そんな感じでしばらく演習場を見ていると、魔術演習場の一画から一際大きな声援が聞こえてきた。何事かとそちらの方へ行ってみると、演習場には今朝僕に絡んできていたアーメイ先輩の妹、ティア・アーメイが不敵な笑みを浮かべながら仁王立ちして予選の開始を待っているようだった。
「・・・アーメイ先輩の妹さんって人気あるのかな?」
先の声援といい、普段は数人の取り巻きを引き連れている事といい、彼女には何か人を惹き付ける魅力でもあるのだろうかとジーアに問いかけた。
「う~ん、あれを人気と表現するんは難しい思うわ」
「ん?違うの?」
僕の言葉にジーアは苦笑いしながら口を開いた。
「彼女は確かに魔術の才能はあるし、実力もウチらと同年にしては頭一つは飛び抜けとるんよ?取り巻きの連中は、そういった力ある者を上手く利用して、学院生活を快適に過ごしたいっていう魂胆と、もしかすればアーメイ家に取り入れる可能性を考えてると思うで?」
「・・・つまり、純粋に彼女を慕って行動を共にしたり、応援をしているって訳じゃないってこと?」
「ははは、まぁ、はっきり断言は出来へんけど、大雑把に表現するとそんなところやね!」
ジーアの言葉に、何となく彼女を見る目が変わってしまう。あれだけの応援があって、あれだけ多くの人達と行動を共にしているにもかかわらず、その中には実際に友人と呼べる存在は居るのだろうかと考えてしまう。

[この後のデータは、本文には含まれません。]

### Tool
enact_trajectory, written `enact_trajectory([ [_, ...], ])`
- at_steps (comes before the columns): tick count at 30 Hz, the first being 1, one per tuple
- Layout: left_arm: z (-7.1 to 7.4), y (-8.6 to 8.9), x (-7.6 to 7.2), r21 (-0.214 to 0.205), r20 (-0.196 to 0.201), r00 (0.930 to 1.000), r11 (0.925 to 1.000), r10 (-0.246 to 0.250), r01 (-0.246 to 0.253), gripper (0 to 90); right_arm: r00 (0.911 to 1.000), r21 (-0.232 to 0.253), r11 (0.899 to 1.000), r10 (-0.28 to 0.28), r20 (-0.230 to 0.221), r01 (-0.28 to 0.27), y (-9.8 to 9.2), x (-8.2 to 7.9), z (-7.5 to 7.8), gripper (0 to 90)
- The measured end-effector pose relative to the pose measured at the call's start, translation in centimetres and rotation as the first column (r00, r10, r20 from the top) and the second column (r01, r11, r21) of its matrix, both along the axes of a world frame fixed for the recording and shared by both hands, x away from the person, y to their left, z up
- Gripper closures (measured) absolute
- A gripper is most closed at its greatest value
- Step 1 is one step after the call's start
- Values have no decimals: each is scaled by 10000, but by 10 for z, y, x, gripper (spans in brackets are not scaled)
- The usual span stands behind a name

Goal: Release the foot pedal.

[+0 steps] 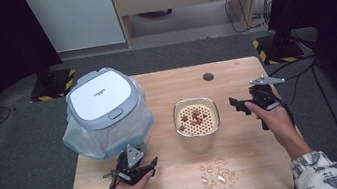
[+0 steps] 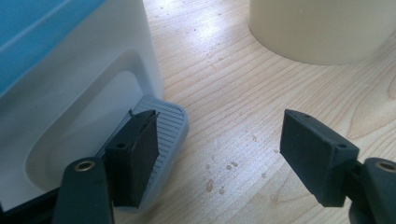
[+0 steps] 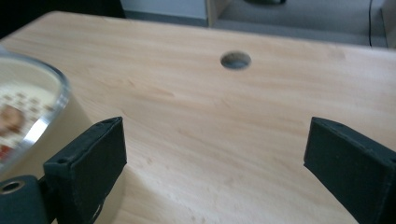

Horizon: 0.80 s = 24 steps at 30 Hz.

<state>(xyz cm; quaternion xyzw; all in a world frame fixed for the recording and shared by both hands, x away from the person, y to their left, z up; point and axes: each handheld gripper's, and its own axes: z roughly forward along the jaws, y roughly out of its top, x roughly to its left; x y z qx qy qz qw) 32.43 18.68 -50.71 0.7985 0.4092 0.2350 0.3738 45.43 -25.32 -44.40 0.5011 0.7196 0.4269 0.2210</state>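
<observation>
My left tool [image 2: 215, 158]: jaws wide, nothing between them, one pad just above the grey pedal [image 2: 166, 126] of the lidded bin [image 1: 104, 101] at the worktop's [image 1: 234, 72] near left. My right tool [image 3: 215, 158]: jaws wide, empty, right of the cream container [image 1: 197, 125] with its perforated insert holding brown scraps. Water droplets [image 1: 216, 173] near centre.

The pale wooden counter [image 1: 235, 79] shows a smooth, lightly glossy grain. The white and grey plastic pedal bin [image 1: 102, 102] has a glossy lid, a ribbed grey pedal [image 2: 163, 126] and a thin, crinkled translucent liner [image 1: 82, 140]. The cream matt container [image 1: 199, 138] carries a shiny metal rim [image 3: 46, 121].
</observation>
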Motion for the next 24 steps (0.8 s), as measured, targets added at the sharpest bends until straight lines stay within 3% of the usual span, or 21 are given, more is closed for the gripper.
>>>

そんな僕の彼女に向ける悲しげな視線に気づいたのか、ジーアが言葉を続ける。
「まぁ、貴族の人付き合いなんて、そんなもんやで?心の底から信頼できる存在なんて、ほとんど居らんのが普通や。実際、あの子もその事を気に掛けることは無いやろうな」
貴族をそう表現するジーアの声からは、どこか同情や憐れみを含んだ感情が見え隠れしていた気がした。
「貴族って寂しいんだね・・・」
ポツリと呟く僕の言葉に、ジーアは苦笑いを浮かべるのだった。